Now, there is the competition of the continuous cable news networks and instant access of the internet. The competition is fierce. Local news outlets are not competing within the community for attention. The competition is with global networks and with instant information access online.
The subtle shift of that competition is that news outlets move away from social responsibility to sensationalism. An example is the offshoot of the CNN which gives the audience HLN. It is CNN's Headline News affiliate. On HLN, there will be entertainment shows like Nancy Grace, Joy Behar and Jane Velez Mitchell. These are examples of shows that take a single news items and sensationalize it to cover a half hour. It is not a in-depth analysis of the news. The programs are personality driven and public forms for the hosts. To present such programming as news is an affront to journalism.
Nevertheless, this is what draws an audience and generates the advertising revenue. Unfortunately, the casualties of such a media focus is the news itself. What used to be a twenty four hour event cycle is a much shorter period for a news item. And some very important news becomes lost in the rush.

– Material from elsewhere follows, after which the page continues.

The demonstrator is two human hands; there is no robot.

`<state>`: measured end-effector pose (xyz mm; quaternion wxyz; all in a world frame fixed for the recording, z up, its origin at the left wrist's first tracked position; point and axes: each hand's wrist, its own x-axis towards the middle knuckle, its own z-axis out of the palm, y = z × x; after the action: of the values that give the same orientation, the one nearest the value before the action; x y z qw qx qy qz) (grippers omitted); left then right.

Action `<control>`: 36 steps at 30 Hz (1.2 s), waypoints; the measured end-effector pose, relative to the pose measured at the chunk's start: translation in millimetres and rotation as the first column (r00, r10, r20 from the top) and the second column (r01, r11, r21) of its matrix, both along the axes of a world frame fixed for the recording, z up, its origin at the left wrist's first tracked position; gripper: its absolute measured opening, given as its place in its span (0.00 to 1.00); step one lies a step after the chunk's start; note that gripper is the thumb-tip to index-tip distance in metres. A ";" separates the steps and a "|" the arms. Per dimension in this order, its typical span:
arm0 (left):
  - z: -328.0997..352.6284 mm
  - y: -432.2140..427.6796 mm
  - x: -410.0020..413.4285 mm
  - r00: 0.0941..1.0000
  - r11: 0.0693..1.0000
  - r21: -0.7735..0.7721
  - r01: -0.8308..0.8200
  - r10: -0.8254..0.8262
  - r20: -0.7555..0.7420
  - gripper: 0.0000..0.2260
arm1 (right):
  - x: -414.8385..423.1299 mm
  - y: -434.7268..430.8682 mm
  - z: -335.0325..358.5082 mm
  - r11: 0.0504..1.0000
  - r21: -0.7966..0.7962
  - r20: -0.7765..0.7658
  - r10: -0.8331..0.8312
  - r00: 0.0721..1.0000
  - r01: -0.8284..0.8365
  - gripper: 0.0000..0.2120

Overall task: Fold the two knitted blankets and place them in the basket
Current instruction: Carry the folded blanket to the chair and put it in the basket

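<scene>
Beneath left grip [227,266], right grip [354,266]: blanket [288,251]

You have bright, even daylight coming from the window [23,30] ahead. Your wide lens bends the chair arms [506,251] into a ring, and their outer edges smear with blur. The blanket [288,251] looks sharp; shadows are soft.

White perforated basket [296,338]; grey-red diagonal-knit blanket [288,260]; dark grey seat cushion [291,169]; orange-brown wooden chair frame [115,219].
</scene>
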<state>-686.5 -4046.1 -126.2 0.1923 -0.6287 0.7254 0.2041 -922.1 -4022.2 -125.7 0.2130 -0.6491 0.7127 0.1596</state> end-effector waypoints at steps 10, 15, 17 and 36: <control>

An example of this news rush is the Tylenol recall. In January of 2010, the Tylenol manufacturer McNeil Healthcare LLC was asked to recall tainted product:
"... "McNeil should have acted faster," said Deborah Autor, director of the FDA's Office of Compliance, of the arm of Johnson & Johnson that manufactures Tylenol products, adding "When something smells bad, literally or figuratively, they must aggressively investigate and solve the problem."
A recall of Tylenol products has began last month with the popular Tylenol arthritis caplet expanded to include more than two dozen other over-the-counter products manufactured by McNeil."
This was a news story that had immediate importance for the public's well being. However, it does not have the immediate sensationalism of a world class athlete's sexual scandal, a movie star behaving badly, a politician being obtuse, the horrific murder-of-the day and so forth. The Tylenol story is reported but its 'shelf life' for coverage is remarkably short.
The consequence is that in July, months after the initial news was reported in the media, there are some people who still have the medication and who are tempted to use the product. The Tylenol story may be accessible through an internet search or a newspaper archive. However, if a person is not monitoring the news continuously, such items are easily missed.
There is an irony to this dilemma. With the speeding news cycle, the responsibility for spreading a factoid of importance may revert to 'word-of-mouth'. That 'word-of-mouth' may be in the form of an instant message, an email, a cell phone call, a blog or some other form of connection. How your friends and your family members may learn of such items as the Tylenol recall is by someone mentioning it.
Within a few short hours, the news cycle will move on again. The media outlets are competing and it is questionable whether we, the public, are that much better for it.